家で過ごす時間はなにかとしんどかった。相手が、そうならないようにと栞さんが気を遣っている分、余計に。


学校でもろくに授業に出ず、図書室でサボってばかりいた。まだ栞さんに連絡がいっていないのは、テストでそれなりの成績を収めているからだと思う。

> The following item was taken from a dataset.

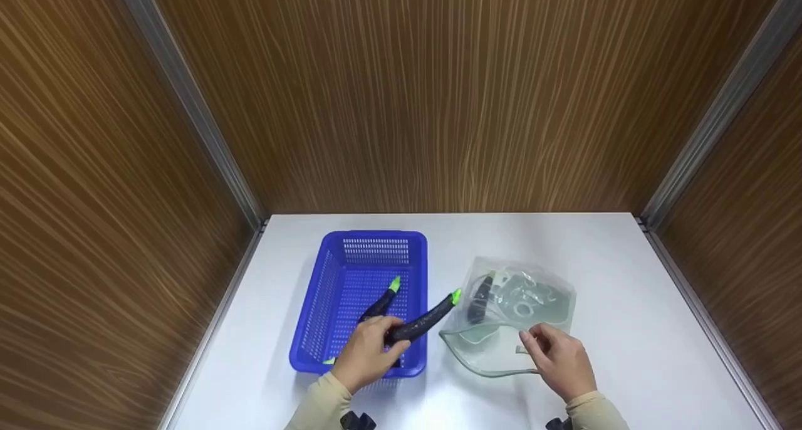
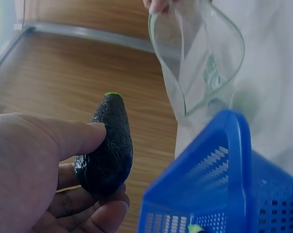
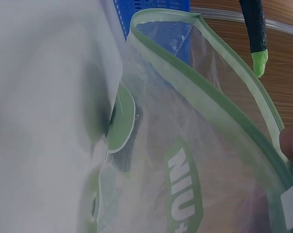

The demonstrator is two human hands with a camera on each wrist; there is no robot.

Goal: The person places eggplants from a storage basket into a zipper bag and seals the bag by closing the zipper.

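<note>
My left hand (image 1: 371, 350) grips a dark eggplant (image 1: 426, 321) with a bright green stem end, raised over the right rim of the blue basket (image 1: 421, 279). In the left wrist view, thumb and fingers wrap the thick end of that eggplant (image 2: 110, 150). My right hand (image 1: 561, 360) pinches the green-edged mouth of a clear zip bag (image 1: 495, 355), and the mouth gapes toward the basket. Inside the bag lies another dark eggplant (image 1: 481, 299). Within the basket, a further eggplant (image 1: 382, 304) shows its green tip, partly covered by my left hand.
A second green tip (image 1: 329, 360) shows at the basket's near left corner. Both stand on a white table (image 1: 633, 304), walled by wood-grain panels (image 1: 438, 104) at the back and sides. Metal rails (image 1: 213, 323) run along the table's side edges.
</note>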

極力、ギリギリまで学校に残るようにしていた。が、あまり遅くなりすぎたら栞さんを心配させてしまう。そこが難しかった。





「おかえり、恭花」

「……ただいま」


玄関をあけると栞さんがリビングから顔を出した。

会ったときと変わらない容姿は、もうすぐ四十代後半になるとは思えない。



「遼花……は、今日も帰らないのかな」


ぽつりと、悲しそうに栞さんが呟いたと同時。
2階からドアの開く音がした。


俺は荷物を玄関に下ろして、もう一度ドアに手をかけた。



「どこにいくの?」

「探してくる。遼花」

「でもっ、もう遅いし……それに、夕飯だって」

「先にふたりで食ってて」



どうせ今日も見つからないんだろう。見つかったとしても、いつもなんだかんだで逃げられてしまう。



あの日から遼花は人が変わったようになった。

家に寄りつかなくなって、あの男のことも話さなくなった。


それが……俺とはまた別に、遼花が17年の人生から学んだものだったんだろう。